Overview: The Institute for Social Research (ISR) proposes to implement the COA3D (Collect, Organize, Archive, Access, and Analyze Data) infrastructure. It addresses two of NSF?s Big Ideas: convergence across scientific domains and harnessing the data revolution. When implemented, COA3D will be comprised of a flexible system of standards, tools for collecting and managing data that implement and rely on those standards, and technological processes that leverage those standards for discovering, analyzing, archiving, and disseminating data. It will improve the quality, integrity, and safety of data while increasing accessibility to and collaboration between users across all social science disciplines. COA3D, encompassing the full data life cycle, will ensure research data are FAIR (findable, accessible, interoperable, and reusable), and will make scientific analyses using that data more rigorous, transparent, and reproducible. COA3D will include stand-alone functional components for each stage of the research lifecycle, and the components together will be interoperable.
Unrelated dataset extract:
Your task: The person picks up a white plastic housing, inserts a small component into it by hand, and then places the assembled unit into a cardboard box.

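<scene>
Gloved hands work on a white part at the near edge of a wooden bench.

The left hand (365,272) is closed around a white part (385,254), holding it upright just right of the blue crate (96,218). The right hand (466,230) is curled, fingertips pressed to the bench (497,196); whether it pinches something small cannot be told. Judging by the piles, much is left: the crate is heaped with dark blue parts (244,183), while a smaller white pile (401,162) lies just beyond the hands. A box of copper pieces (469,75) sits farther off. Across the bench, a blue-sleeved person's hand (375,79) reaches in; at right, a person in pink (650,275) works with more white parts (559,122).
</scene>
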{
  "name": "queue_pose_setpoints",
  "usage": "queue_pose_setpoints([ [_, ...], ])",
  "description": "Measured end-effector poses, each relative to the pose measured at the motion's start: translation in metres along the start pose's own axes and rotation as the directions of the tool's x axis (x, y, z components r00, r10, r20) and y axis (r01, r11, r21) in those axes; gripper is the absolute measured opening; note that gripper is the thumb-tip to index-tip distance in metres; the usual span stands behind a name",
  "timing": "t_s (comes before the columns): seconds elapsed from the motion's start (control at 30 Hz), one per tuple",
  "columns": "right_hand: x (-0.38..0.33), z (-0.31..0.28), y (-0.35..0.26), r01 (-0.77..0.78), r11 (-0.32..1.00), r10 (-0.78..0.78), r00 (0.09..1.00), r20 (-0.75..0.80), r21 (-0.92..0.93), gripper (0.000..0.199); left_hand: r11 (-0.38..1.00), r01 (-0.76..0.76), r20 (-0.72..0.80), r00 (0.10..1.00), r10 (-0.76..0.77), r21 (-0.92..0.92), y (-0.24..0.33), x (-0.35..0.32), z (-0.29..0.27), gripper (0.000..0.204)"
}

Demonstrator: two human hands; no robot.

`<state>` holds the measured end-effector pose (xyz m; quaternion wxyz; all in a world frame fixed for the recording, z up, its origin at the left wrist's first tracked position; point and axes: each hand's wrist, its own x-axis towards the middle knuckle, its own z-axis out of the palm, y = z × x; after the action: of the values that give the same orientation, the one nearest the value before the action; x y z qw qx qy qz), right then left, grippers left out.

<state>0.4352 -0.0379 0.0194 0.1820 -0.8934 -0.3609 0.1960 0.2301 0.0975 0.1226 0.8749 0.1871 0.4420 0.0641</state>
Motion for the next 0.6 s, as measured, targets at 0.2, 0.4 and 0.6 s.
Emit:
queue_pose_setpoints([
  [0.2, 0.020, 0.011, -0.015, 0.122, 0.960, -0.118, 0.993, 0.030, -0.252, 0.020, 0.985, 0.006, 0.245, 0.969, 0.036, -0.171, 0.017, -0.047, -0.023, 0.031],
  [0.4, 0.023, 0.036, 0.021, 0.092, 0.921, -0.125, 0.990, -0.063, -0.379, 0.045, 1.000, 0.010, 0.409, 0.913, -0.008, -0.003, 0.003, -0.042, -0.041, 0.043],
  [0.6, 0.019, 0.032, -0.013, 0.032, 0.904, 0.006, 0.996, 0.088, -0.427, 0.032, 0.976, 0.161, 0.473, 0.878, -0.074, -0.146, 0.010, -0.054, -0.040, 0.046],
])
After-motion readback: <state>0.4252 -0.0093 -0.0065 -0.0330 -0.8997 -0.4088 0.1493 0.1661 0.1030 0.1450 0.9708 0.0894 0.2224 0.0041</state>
Intellectual Merit: Twentieth-century data infrastructure cannot adequately support 21st century social science. Diverse types of data enable path-breaking analyses into human behavior but also present challenges of scale, sensitivity, and structure, requiring new approaches to causal inference, storage and preservation, analysis, and privacy. There is consensus in the scientific community on the urgent need for new modes of access, confidentiality protection, methodological approaches, and tools so that research using a variety of data types meets accepted scientific standards. Current barriers include multiple incommensurate standards for data, lack of interoperability, and the inherent difficulty of managing data abundance. The designed and ready-to-implement infrastructure described in this proposal will enable social scientists across disciplines to conduct their work more efficiently and to create, organize, archive, access, and analyze data in ways that they cannot with existing infrastructure. The overarching principles of COA3D are simultaneously to improve the quality, integrity, and safety of data while increasing the accessibility of the data to more users from all disciplines. The component parts of the infrastructure include: (1) repositories for research plan pre-registration, grants, preprints, consent statements, data use agreements, IRB approvals, and other research documents; (2) interactive software to facilitate data harmonization, and attach appropriate metadata to permit interoperability, maintain provenance, prepare for re-use and discovery, and check for confidentiality issues; (3) repositories for analysis code; repositories for social media and multimedia data (or linkages to those stored elsewhere); (4) tools for harvesting online data and tools for data visualization and integration; user friendly cloud-based infrastructure for analysis of large, non-designed datasets; (5) protection of privacy and confidentiality with a cloud-based virtual data enclave and through carefully designed noise infusion; and (6) automated discovery and inclusion of scientific output as metadata.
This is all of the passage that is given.